Scenario one: As a marketing specialist it is in my best interest to act with the strictest sense of professionalism. The smoking of cigarettes is detrimental to people health, but so are many things like lack of exercise, eating junk food, even driving can lead to dire consequences for one's body. The ethics of promoting a product that is so evidently harmful to people may trouble me as a human being. But as a marketing specialist I am not charged with being the ethical guardian of the people. So long as the government of the day has legalized cigarettes, they must have considered the moral implication and seen it fit for the people. My choice would not be different were it another product, the same rationale applies.

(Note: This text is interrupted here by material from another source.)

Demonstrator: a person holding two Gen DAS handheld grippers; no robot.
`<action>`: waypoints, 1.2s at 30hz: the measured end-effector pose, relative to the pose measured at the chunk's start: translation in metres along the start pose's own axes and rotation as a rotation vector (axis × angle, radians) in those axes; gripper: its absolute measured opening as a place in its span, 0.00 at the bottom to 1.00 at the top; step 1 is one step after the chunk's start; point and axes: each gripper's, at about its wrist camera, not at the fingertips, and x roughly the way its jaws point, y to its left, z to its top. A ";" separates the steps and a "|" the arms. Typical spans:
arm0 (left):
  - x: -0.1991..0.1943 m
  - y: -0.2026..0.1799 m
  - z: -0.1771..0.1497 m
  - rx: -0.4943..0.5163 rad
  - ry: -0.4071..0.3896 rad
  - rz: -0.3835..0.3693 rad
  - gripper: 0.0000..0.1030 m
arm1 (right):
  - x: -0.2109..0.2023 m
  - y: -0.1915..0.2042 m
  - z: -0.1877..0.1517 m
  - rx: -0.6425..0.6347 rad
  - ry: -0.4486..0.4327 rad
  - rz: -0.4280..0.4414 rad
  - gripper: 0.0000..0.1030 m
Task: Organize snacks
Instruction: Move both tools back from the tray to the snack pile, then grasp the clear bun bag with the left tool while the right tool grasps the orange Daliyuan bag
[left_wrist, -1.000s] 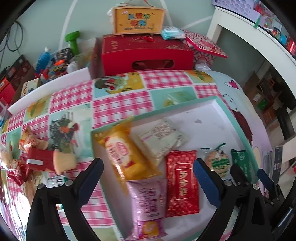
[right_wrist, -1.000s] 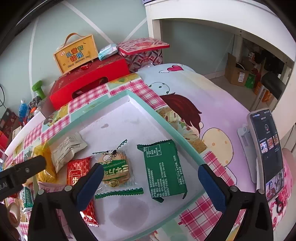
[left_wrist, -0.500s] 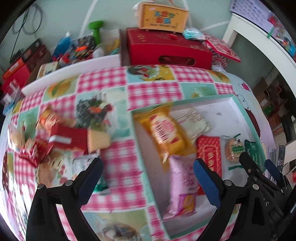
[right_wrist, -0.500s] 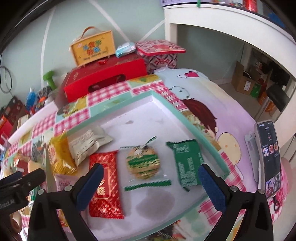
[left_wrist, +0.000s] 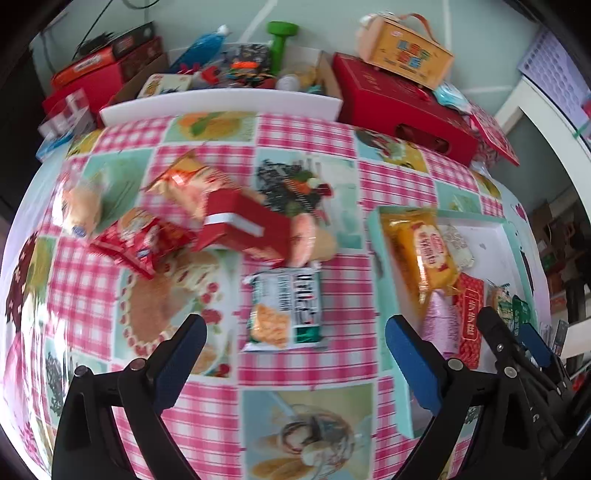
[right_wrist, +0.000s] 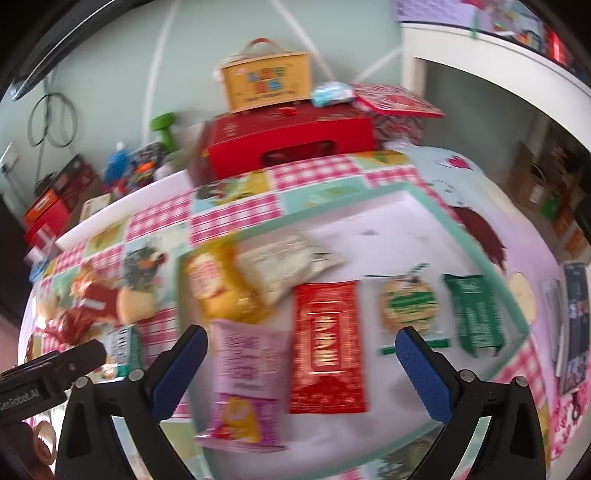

Scenario two:I think the advertisement should outline in all truthfulness the nature of the job including the fact that it might be a temporary one. As an employee preparing an advertisement for the company, I should strive to uphold proper ethical standards. If a corporation is associated with a misleading advertisement, its public image will be negatively hampered. While analyzing this scenario, it helps to put oneself in the shoes of the employee to be hired. Being deliberately misled on aspects of the job would not make me happy. So in creating the advertisement I would not leave out any details regarding the job

Scenario three: I think the time allocated for completing the assignment is only an estimate. So long as I prioritize the assignment I was sent to do and complete it first, no ethical conflict ensues. In such a scenario, I am ethically bound to complete the activities prescribed by the company in the time frame provided. If it so happens that I complete all the requirements for the assignment with time to spare, I consider my work quota achieved and can pursue my activities free of any guilt. In this scenario, it is important to note that company has not explicitly stated that one reports on all activities even those not related to work

Scenario Four: The yearly bonus represents appreciation from the company for work already done. Unless otherwise, I am not at fault for choosing to receive remuneration from the company for the work I have done for it. However, if the Bonus were supposed to represent the commitment to stay with the company and continue to work for it, I would decline as it raises grave ethical issues. In the first case, I would choose to wait until the bonuses are awarded and then leave the company as the bonus is my rightful reward recognizing the effort. In the second case, I would decline the bonus for taking it would be deceptive and wrong

Scenario Five:All advertising should be entirely truthful. False advertisements mislead the consumer creating the potential for adverse effects including litigation against the company. Coffee is consumed for its stimulating effect. The stimulating effects of coffee are largely dependent on its caffeine content. That being said, I believe the fact that African coffee contains twice the caffeine makes them highly desirable. It should be highlighted prominently in the advertisement on the true nature of African coffee. Even if the caffeine content of African coffee beans was a negative thing consumers should not be fed deceptive advertisement, they reserve the right to make a choice on what level of caffeine they want in a coffee bean

Scenario six: Aids is a terrible scourge affecting millions of people around the world and leaving many children orphans. All effort should be used to ensure that this scourge is ended to alleviate the suffering that it has brought in the world. Purchasing secret data does not stand up well to ethical scrutiny. But it is important to compare this ethical misdeed with its consequences. In this case, the consequences include the possible discovery of a vaccine that can alleviate AIDS. The unethical action is justified by a need to serve the greater good. In this scenario, I would accept the offer.